Directions
In the listing below, start your output at the line with "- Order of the" and end it after the line with "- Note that", copying every line exactly.

Segment Start: Data shown

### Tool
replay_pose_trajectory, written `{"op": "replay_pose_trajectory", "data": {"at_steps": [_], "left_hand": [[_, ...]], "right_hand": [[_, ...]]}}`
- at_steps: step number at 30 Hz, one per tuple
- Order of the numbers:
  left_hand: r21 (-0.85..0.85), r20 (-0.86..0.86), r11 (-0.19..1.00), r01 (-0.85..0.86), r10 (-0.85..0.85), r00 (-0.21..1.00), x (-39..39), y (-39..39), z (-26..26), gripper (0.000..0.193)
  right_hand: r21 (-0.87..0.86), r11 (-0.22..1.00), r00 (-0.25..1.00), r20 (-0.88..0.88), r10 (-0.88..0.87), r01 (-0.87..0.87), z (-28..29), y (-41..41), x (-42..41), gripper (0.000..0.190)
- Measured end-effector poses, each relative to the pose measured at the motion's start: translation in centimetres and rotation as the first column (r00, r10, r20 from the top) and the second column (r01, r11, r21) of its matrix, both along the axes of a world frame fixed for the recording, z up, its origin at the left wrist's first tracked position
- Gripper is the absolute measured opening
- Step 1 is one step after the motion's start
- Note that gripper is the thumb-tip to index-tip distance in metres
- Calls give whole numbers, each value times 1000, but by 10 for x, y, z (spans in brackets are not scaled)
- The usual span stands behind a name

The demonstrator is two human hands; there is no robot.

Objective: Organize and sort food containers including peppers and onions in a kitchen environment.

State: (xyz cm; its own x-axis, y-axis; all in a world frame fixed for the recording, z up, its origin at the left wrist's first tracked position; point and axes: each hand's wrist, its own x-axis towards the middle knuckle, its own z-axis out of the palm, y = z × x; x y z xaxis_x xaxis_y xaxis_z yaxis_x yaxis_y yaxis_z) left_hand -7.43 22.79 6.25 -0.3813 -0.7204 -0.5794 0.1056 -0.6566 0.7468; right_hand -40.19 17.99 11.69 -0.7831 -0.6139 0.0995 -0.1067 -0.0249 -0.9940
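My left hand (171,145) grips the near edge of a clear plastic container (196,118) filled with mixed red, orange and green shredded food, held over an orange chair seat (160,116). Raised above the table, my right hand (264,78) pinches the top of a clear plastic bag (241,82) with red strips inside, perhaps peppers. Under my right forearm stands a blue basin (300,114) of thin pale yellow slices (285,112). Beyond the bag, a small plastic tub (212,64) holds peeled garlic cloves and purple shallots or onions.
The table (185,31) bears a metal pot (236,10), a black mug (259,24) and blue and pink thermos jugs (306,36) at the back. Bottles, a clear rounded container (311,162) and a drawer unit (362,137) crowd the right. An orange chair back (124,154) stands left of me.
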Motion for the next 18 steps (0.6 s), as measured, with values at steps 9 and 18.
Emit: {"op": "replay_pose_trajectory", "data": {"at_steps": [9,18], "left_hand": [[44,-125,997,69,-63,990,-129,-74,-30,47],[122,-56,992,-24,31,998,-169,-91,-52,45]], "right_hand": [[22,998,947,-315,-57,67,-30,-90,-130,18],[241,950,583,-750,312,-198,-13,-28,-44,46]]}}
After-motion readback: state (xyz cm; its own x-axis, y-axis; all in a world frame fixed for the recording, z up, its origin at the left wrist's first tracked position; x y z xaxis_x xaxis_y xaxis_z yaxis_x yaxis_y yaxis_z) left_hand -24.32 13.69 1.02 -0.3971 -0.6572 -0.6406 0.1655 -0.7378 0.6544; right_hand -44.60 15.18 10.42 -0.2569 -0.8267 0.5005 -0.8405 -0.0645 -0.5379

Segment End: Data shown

Answer space
- Order of the numbers:
  left_hand: r21 (-0.85..0.85), r20 (-0.86..0.86), r11 (-0.19..1.00), r01 (-0.85..0.86), r10 (-0.85..0.85), r00 (-0.21..1.00), x (-39..39), y (-39..39), z (-26..26), gripper (0.000..0.193)
  right_hand: r21 (-0.87..0.86), r11 (-0.22..1.00), r00 (-0.25..1.00), r20 (-0.88..0.88), r10 (-0.88..0.87), r01 (-0.87..0.87), z (-28..29), y (-41..41), x (-42..41), gripper (0.000..0.190)
- Measured end-effector poses, each relative to the pose measured at the motion's start: translation in centimetres and rotation as the first column (r00, r10, r20 from the top) and the second column (r01, r11, r21) of its matrix, both along the axes of a world frame fixed for the recording, z up, its origin at the left wrist's first tracked position
- Gripper is the absolute measured opening
- Step 1 is one step after the motion's start
- Note that gripper is the thumb-tip to index-tip distance in metres

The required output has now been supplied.